Task description: Print word for word whatever lies between the first line of the material and the line holding "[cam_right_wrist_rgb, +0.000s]", both included, and omit all pictures.
· · ·
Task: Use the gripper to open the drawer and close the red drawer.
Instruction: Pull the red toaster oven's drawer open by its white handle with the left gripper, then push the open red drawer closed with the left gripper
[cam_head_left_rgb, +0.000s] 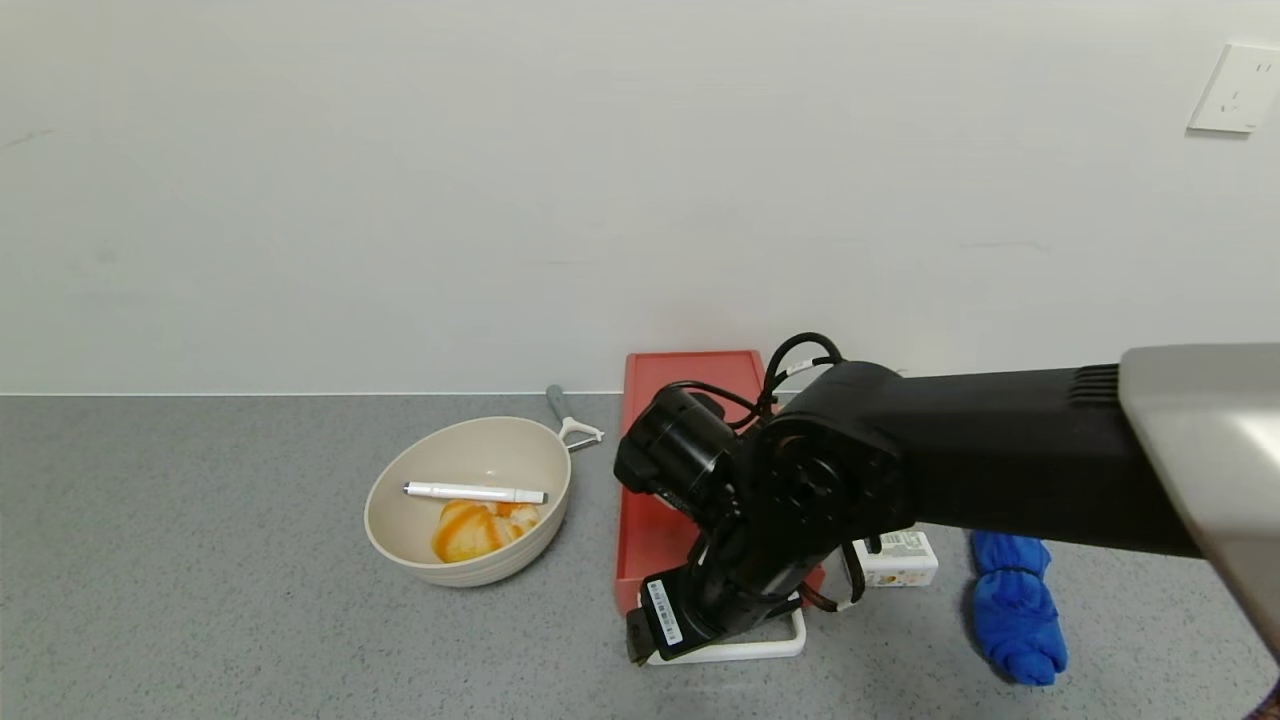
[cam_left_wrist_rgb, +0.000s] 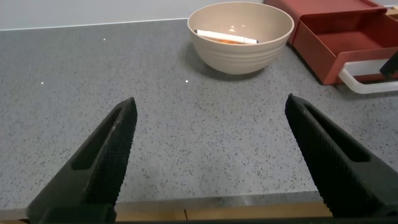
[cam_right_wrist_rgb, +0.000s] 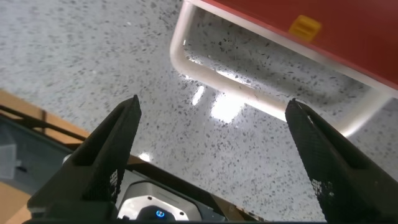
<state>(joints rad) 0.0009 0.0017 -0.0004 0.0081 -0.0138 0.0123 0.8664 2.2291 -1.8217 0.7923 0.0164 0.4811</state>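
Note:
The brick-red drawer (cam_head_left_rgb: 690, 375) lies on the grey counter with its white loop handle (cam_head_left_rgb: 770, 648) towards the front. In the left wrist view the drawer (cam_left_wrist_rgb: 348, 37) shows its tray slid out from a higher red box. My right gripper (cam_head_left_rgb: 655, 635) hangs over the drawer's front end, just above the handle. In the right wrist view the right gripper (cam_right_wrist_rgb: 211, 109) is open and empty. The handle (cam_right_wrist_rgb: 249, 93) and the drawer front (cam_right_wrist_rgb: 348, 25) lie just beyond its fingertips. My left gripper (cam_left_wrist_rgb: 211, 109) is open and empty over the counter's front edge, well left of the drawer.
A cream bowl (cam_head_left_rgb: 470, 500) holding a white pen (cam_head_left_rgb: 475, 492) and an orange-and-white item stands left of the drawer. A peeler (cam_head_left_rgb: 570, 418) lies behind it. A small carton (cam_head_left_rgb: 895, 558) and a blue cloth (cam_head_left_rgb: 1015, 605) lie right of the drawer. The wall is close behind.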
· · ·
Output of the task:
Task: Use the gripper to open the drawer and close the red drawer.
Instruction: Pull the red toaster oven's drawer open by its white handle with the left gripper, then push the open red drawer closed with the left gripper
[cam_head_left_rgb, +0.000s] 
[cam_left_wrist_rgb, +0.000s] 
[cam_right_wrist_rgb, +0.000s] 

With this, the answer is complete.